Though the entries hold pictures, only their text should be duplicated, exactly and in full.

→ Materials provided:
--- START ---
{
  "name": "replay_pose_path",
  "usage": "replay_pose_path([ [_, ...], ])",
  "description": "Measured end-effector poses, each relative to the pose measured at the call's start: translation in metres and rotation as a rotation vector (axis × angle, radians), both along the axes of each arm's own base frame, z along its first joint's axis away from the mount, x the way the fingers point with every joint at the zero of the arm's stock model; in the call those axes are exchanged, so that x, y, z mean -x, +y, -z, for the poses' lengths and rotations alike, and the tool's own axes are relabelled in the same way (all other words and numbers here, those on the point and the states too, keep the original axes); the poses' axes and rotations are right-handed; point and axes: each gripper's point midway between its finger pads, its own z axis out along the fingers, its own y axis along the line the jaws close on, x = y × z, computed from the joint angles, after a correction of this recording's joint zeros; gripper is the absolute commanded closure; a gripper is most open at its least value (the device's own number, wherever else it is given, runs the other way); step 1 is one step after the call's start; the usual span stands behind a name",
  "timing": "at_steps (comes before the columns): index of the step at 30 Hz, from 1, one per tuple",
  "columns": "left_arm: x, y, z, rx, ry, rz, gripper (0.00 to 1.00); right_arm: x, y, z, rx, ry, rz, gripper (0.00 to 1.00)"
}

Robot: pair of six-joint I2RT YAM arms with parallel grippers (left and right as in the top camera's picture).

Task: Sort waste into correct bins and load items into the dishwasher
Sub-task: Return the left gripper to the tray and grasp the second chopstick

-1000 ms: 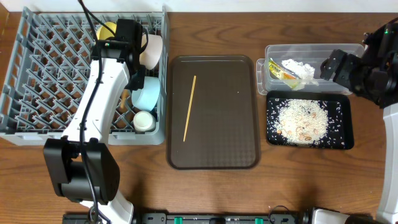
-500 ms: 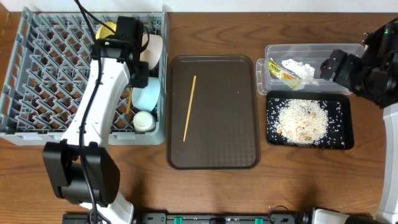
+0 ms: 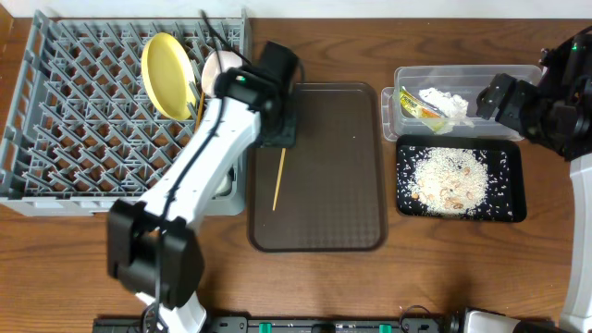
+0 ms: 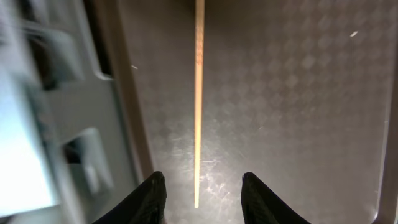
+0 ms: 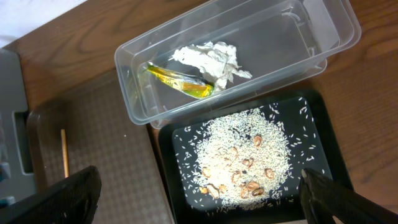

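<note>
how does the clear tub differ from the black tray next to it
The clear tub is see-through with tall walls; the black tray is opaque and shallow. The clear tub holds a crumpled tissue and a wrapper; the black tray holds rice scraps. Both are rectangular, with similar footprints, lying side by side.

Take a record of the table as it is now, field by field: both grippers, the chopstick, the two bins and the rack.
left gripper: open, low over the brown tray, fingertips either side of one end of the chopstick
right gripper: open, empty, above the bins
chopstick: lying flat on the brown tray
clear tub: holds crumpled tissue and snack wrapper
black tray: holds rice scraps
dish rack: yellow plate propped on edge, tilted
</note>
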Motion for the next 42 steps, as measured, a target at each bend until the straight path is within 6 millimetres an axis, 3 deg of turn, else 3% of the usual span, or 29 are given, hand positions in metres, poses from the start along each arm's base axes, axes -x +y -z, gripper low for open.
replay_pose_path([
  [13, 0.000, -0.002, 0.089, -0.088, 0.181, -0.012, 0.58, 0.000, 0.000, 0.000, 0.000, 0.000, 0.000, 0.01],
  [29, -0.008, -0.006, 0.105, -0.091, 0.169, 0.045, 0.58, 0.000, 0.000, 0.000, 0.000, 0.000, 0.000, 0.01],
  [34, -0.007, -0.005, 0.117, -0.099, 0.190, 0.046, 0.59, 0.000, 0.000, 0.000, 0.000, 0.000, 0.000, 0.01],
  [42, -0.011, -0.007, 0.118, -0.093, 0.176, 0.046, 0.65, 0.000, 0.000, 0.000, 0.000, 0.000, 0.000, 0.01],
])
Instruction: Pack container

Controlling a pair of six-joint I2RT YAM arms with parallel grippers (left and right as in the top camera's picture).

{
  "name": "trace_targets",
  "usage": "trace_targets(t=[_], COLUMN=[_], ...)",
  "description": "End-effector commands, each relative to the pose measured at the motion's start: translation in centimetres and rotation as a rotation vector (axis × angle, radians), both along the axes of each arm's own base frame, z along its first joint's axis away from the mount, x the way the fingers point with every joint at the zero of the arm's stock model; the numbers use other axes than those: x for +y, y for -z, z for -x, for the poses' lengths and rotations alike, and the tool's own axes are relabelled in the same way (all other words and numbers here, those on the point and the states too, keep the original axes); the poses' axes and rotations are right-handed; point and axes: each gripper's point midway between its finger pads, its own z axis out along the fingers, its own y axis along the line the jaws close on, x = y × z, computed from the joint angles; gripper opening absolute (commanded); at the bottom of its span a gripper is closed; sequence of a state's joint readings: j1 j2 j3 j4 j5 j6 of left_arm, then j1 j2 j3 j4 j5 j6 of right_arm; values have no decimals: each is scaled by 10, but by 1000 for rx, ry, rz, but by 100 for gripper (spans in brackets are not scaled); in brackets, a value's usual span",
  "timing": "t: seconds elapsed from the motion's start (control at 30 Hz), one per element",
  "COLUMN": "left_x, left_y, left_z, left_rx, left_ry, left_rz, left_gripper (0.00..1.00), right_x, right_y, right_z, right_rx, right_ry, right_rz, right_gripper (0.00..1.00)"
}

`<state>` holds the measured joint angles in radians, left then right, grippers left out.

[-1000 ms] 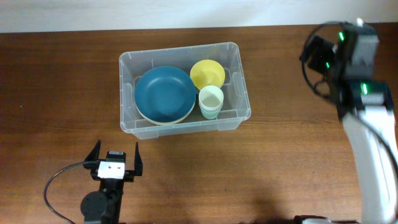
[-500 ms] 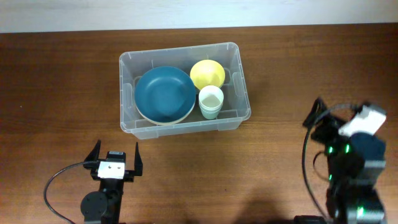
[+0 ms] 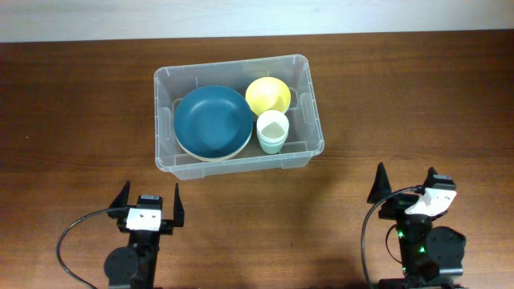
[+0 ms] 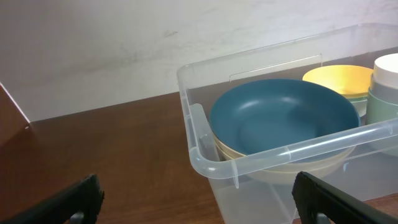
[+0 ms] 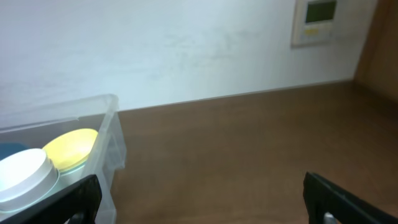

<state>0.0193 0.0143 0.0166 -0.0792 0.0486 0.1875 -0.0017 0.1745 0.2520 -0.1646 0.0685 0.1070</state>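
And here's the picture: the container (image 3: 233, 63) sits on the bench (image 3: 80, 104), and it looks well loaded. Inside it, toward the left wall, a blue plate (image 3: 213, 120) lies flat on top of a cream plate (image 3: 210, 156), of which only an edge peeks out along the near side. In the far right corner of the container there's a yellow bowl (image 3: 267, 95), and just in front of that, against the near wall, a pale cup (image 3: 272, 130) stands upright, mouth up. It may be more than one cup nested together; that's hard to call from here.

Now the arms. The left hand (image 3: 150, 193) is on the near side of the container, off toward its left corner, spread wide with nothing between its fingers; its wrist camera looks straight at the container's near corner. The right hand (image 3: 408, 186) is also on the near side, well off past the container's right end, likewise spread and empty. Neither one is touching the container or anything in it.

So where does that leave the job? Every dish in view is inside the container, and no loose item shows on the bench around it. By my read the packing is done, or as good as done. If a lid is meant to go on, none is visible, so that can't be judged.
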Motion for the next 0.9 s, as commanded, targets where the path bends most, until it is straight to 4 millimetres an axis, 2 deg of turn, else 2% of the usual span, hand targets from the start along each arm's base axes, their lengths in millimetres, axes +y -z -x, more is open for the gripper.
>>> trace_targets(t=[0.0,0.27,0.43,0.73,0.87], left_x=[-1,-1,-1,-1,-1], left_y=[1,1,1,1,1], left_z=[0,0,0,0,0], left_rx=[-4,-4,-4,-4,-4], left_ry=[5,5,5,5,5], left_rz=[-12,-12,-12,-12,-12], left_gripper=[99,99,99,100,99], right_x=[9,13,15,16,16], right_y=[4,6,10,58,60], right_z=[0,6,4,-2,-2], right_rx=[-41,-127,-120,-19,-10], right_ry=[-53,-75,-84,-90,-92], right_rz=[44,45,37,34,65], right_gripper=[99,99,99,99,99])
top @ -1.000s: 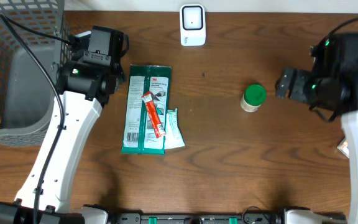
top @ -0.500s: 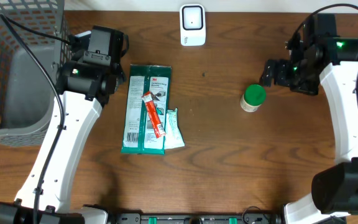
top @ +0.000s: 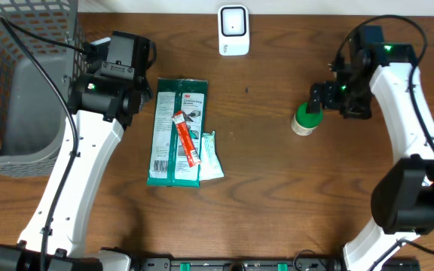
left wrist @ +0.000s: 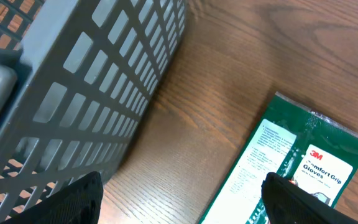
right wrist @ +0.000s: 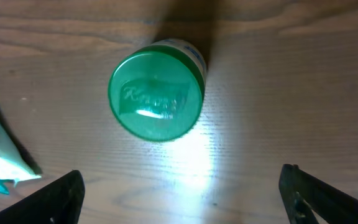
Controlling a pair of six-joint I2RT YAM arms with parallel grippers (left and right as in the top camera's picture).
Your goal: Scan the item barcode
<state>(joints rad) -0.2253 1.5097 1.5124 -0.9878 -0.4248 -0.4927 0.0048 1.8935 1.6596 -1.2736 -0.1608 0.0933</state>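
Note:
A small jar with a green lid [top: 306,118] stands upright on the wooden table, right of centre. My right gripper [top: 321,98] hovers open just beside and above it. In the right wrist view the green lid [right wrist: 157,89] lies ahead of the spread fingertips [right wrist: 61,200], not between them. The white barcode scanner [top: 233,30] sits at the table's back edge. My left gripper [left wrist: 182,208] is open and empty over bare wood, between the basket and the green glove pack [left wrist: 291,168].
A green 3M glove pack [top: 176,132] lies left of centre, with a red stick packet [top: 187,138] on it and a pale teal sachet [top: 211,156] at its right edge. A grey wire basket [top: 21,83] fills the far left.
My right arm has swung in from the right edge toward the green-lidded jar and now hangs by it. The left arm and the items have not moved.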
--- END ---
→ Exercise answer:
{
  "name": "replay_pose_path",
  "usage": "replay_pose_path([ [_, ...], ])",
  "description": "Measured end-effector poses, each relative to the pose measured at the call's start: translation in metres and rotation as a rotation vector (axis × angle, radians), both along the axes of each arm's own base frame, z along its first joint's axis away from the mount, x the way the fingers point with every joint at the zero of the arm's stock model; in the call those axes are exchanged, so that x, y, z mean -x, +y, -z, for the poses' lengths and rotations alike, and the tool's own axes are relabelled in the same way (all other words and numbers here, those on the point and the states too, keep the original axes); the poses' axes and rotations are right-handed; point and axes: each gripper's point midway between its finger pads, its own z axis out along the fingers, its own y axis along the line the jaws close on, x = y × z, computed from the joint angles, after a correction of this recording's joint zeros; gripper is the absolute commanded closure; a gripper is most open at its least value (the device's own number, wherever else it is given, runs the other way); step 1 is one step after the call's start; the usual span stands behind a name",
  "timing": "at_steps (comes before the columns): index of the step at 30 Hz, from 1, one per tuple",
  "columns": "left_arm: x, y, z, rx, ry, rz, gripper (0.00 to 1.00); right_arm: x, y, z, rx, ry, rz, gripper (0.00 to 1.00)"
}

Robot: pair of six-joint I2RT YAM arms with parallel grippers (left and right as in the top camera's picture).

Task: Sort waste into correct bins and load items into the dishwasher
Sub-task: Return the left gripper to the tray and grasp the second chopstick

-1000 ms: 
-500 ms: 
+0 ms: 
+0 ms: 
+0 ms: 

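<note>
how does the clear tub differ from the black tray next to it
The clear tub is see-through with tall walls; the black tray is opaque and shallow. The clear tub holds a crumpled tissue and a wrapper; the black tray holds rice scraps. Both are rectangular, with similar footprints, lying side by side.

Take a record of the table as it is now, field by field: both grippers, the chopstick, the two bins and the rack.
left gripper: open, low over the brown tray, fingertips either side of one end of the chopstick
right gripper: open, empty, above the bins
chopstick: lying flat on the brown tray
clear tub: holds crumpled tissue and snack wrapper
black tray: holds rice scraps
dish rack: yellow plate propped on edge, tilted
</note>
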Motion for the next 42 steps, as measured, a target at each bend until the straight path is within 6 millimetres an axis, 3 deg of turn, else 3% of the usual span, or 29 are given, hand positions in metres, poses from the start along each arm's base axes, axes -x +y -z, gripper low for open.
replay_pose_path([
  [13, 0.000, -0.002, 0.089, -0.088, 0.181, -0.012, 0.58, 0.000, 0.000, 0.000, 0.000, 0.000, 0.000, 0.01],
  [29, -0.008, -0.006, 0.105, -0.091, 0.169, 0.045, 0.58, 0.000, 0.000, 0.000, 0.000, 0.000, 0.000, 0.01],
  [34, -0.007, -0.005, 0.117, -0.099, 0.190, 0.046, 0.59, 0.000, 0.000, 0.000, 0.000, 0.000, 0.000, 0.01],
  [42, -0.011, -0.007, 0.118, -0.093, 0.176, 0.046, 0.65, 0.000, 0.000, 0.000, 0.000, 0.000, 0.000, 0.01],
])
Instruction: Pack container

Controlling a pair of six-joint I2RT YAM arms with parallel grippers (left and right as in the top camera's picture).

{
  "name": "trace_targets",
  "usage": "trace_targets(t=[_], COLUMN=[_], ...)",
  "description": "End-effector commands, each relative to the pose measured at the motion's start: translation in centimetres and rotation as a rotation vector (axis × angle, radians), both along the axes of each arm's own base frame, z along its first joint's axis away from the mount, x the way the fingers point with every joint at the zero of the arm's stock model; the numbers use other axes than those: x for +y, y for -z, z for -x, for the poses' lengths and rotations alike, and the tool's own axes are relabelled in the same way (all other words and numbers here, those on the point and the states too, keep the original axes); the poses' axes and rotations are right-handed; point and axes: each gripper's point midway between its finger pads, its own z axis out along the fingers, its own y axis along the line the jaws close on, x = y × z, computed from the joint angles; gripper opening absolute (commanded); at the bottom of its span a gripper is closed; sequence of a state's joint readings: j1 j2 j3 j4 j5 j6 of left_arm, then j1 j2 j3 j4 j5 j6 of right_arm; values have no decimals: each is scaled by 10, but by 1000 for rx, ry, rz, but by 100 for gripper (spans in brackets are not scaled); in brackets, a value's usual span",
  "timing": "t: seconds elapsed from the motion's start (control at 30 Hz), one per element",
  "COLUMN": "left_x, left_y, left_z, left_rx, left_ry, left_rz, left_gripper (0.00..1.00), right_x, right_y, right_z, right_rx, right_ry, right_rz, right_gripper (0.00..1.00)"
}

`<state>` holds the measured joint angles in radians, left then right, grippers left out.

[-1000 ms] 
[-500 ms] 
[+0 ms] 
[+0 ms] 
[+0 ms] 

<state>0.0193 0.0143 0.0166 -0.0792 0.0486 0.1875 -0.0017 0.1745 0.2520 -0.1646 0.0685 0.1070</state>
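And here's the picture: the container (image 3: 233, 63) sits on the bench (image 3: 80, 104), and it looks well loaded. Inside it, toward the left wall, a blue plate (image 3: 213, 120) lies flat on top of a cream plate (image 3: 210, 156), of which only an edge peeks out along the near side. In the far right corner of the container there's a yellow bowl (image 3: 267, 95), and just in front of that, against the near wall, a pale cup (image 3: 272, 130) stands upright, mouth up. It may be more than one cup nested together; that's hard to call from here.

Now the arms. The left hand (image 3: 150, 193) is on the near side of the container, off toward its left corner, spread wide with nothing between its fingers; its wrist camera looks straight at the container's near corner. The right hand (image 3: 408, 186) is also on the near side, well off past the container's right end, likewise spread and empty. Neither one is touching the container or anything in it.

So where does that leave the job? Every dish in view is inside the container, and no loose item shows on the bench around it. By my read the packing is done, or as good as done. If a lid is meant to go on, none is visible, so that can't be judged.
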Motion for the next 0.9 s, as commanded, targets where the path bends most, until it is straight to 4 millimetres an axis, 2 deg of turn, else 2% of the usual span, hand targets from the start along each arm's base axes, their lengths in millimetres, axes +y -z -x, more is open for the gripper.
>>> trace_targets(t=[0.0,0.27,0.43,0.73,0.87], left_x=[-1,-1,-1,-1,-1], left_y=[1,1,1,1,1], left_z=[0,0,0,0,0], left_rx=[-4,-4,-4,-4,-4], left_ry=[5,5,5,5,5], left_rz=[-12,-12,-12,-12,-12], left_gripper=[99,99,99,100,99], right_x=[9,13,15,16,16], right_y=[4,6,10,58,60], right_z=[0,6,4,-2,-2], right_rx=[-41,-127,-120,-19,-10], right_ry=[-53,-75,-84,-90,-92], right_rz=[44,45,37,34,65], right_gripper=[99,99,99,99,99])
top @ -1.000s: 
top @ -0.500s: 
top @ +0.000s: 
left wrist @ +0.000s: 
right wrist @ +0.000s: 
Controlling a pair of six-joint I2RT YAM arms with parallel grippers (left and right as in the top camera's picture).
Your goal: Scan the item barcode
<state>(joints rad) -0.2253 1.5097 1.5124 -0.9878 -0.4248 -0.4927 0.0048 1.8935 1.6596 -1.2736 -0.1608 0.0933</state>
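Note:
A small jar with a green lid [top: 306,118] stands upright on the wooden table, right of centre. My right gripper [top: 321,98] hovers open just beside and above it. In the right wrist view the green lid [right wrist: 157,89] lies ahead of the spread fingertips [right wrist: 61,200], not between them. The white barcode scanner [top: 233,30] sits at the table's back edge. My left gripper [left wrist: 182,208] is open and empty over bare wood, between the basket and the green glove pack [left wrist: 291,168].
A green 3M glove pack [top: 176,132] lies left of centre, with a red stick packet [top: 187,138] on it and a pale teal sachet [top: 211,156] at its right edge. A grey wire basket [top: 21,83] fills the far left.
My right arm has swung in from the right edge toward the green-lidded jar and now hangs by it. The left arm and the items have not moved.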

Nothing remains to be added to the output.